Big on words and ideas, short on planning and implementation – that is the hallmark of Michelle Rhee’s tenure here at DCPS. Many of us have been saying this for the last couple of years. Whenever I have talked with anyone who worked downtown when Rhee was coming out with her 5 year plan (Lenin had a 5 year plan, too, btw) they would say the same thing in regards to what was there: a whole lot of smoke and mirrors with not much substance. The criticism in the RTTT review does point out the high ambitions the District has and the noble goals we are aiming for but they also consistently point out the lack of planning as well as the fact that the District makes claims and does not back up those claims.

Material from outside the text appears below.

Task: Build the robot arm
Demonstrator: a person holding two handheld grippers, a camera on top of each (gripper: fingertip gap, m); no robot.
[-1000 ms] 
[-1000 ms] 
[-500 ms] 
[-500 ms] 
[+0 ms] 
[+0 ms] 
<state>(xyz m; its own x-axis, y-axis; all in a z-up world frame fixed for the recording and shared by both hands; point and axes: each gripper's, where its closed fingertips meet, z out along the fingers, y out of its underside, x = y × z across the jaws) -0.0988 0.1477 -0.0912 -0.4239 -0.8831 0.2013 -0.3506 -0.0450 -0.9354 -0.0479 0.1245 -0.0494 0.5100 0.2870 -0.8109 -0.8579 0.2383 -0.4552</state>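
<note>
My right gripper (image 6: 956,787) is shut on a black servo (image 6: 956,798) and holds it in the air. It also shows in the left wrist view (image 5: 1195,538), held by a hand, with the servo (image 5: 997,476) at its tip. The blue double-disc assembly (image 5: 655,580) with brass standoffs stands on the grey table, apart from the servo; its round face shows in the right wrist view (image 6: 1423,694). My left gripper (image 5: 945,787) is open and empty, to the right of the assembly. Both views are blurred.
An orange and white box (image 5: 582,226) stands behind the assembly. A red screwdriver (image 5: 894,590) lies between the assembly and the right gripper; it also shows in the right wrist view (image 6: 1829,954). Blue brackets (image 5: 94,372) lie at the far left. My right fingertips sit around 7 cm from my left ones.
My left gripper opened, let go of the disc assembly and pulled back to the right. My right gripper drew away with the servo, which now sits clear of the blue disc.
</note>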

Let’s look at the claims. On test scores it is finally documented that Rhee’s (and Fenty’s) claims about DCPS graduation rates were “ambiguously presented for short periods of time” – in other words, to borrow my favorite phrase from that great HBO series The Wire, “The Stats were juked.” Our achievement gap has widened – something many of us have been saying since the NAEP scores came out. Smoke and mirrors.
I have a problem with big ideas that are big on ideas and short on ways to make those ideas reality. here is a letter that was in the post March 25 that highlights some of the problems that occurred in Texas under Rod Paige (former Secretary of Education under George W. Bush and the main mover of NCLB):
To follow on an earlier post O googled Rod Paige and found a CBS 60 seconds II report on Houston drop-out rates which fell stunningly while he was superintendent. The problem being that all the data was fudged, if a student left school it was attributed to another cause or reason rather than dropping-out. This was during Rod Paige’s tenure and his implamentation of what became the blueprint for NCLB, including performance based yearly contracts for principals.
I mention the latter because it may be that principals fudged the stats themselves to make thier schools look better without ptessure from the top, but if that is so it is a decision which every principle made without a single exception. Reminds one of the failures of China’s Great Leap Forward in the late 50’s when local functionaries where under pressure to show agricultural progress following collectivisation and so they reported increased harvest when production was actually falling to protect thier positions within the party. These increased harvest reports led to increasing transfers of foodstuffs from rural to urban areas as the reports warranted such while after a few years the rural areas were actually starving. If a high ranking official came to your area you put an a false show of prosperity for them.
Houston math scores also rose due to a tactic whereby students who did poorly in 9th grade algebra, or never took algebra were held back a year or more, regardless of thier other performance, and then later promoted directly to the 11th grade and thereby passed over 10th grade and never took the performance measuring tests. Some of these students then never graduated because they would then fall short of graduation requirements, and unofficially dropped out.
For this Rod Paige was appointed Secratary of Education by GW Bush. From Paige’s Houston policy, and the Texas-based testing services employed to administer it, which happened to be operated by GOP supporters and operatives, was born NCLB. The testing services reaped a huge financial windfall as they were in a position to take advantage of the situation (Maybe like Haliburton had been in position in Iraq to take advantage of post-invasion no-bid contracts due to its prior and ongoing work there).
NCLB had less to do with student achievement and more to do with rewarding GOP supporters in the education sector. Who says that nepotism and the spoils system is dead.
This is what is taking place in the District right now. This very same thing. The lack of transparency guarantees it.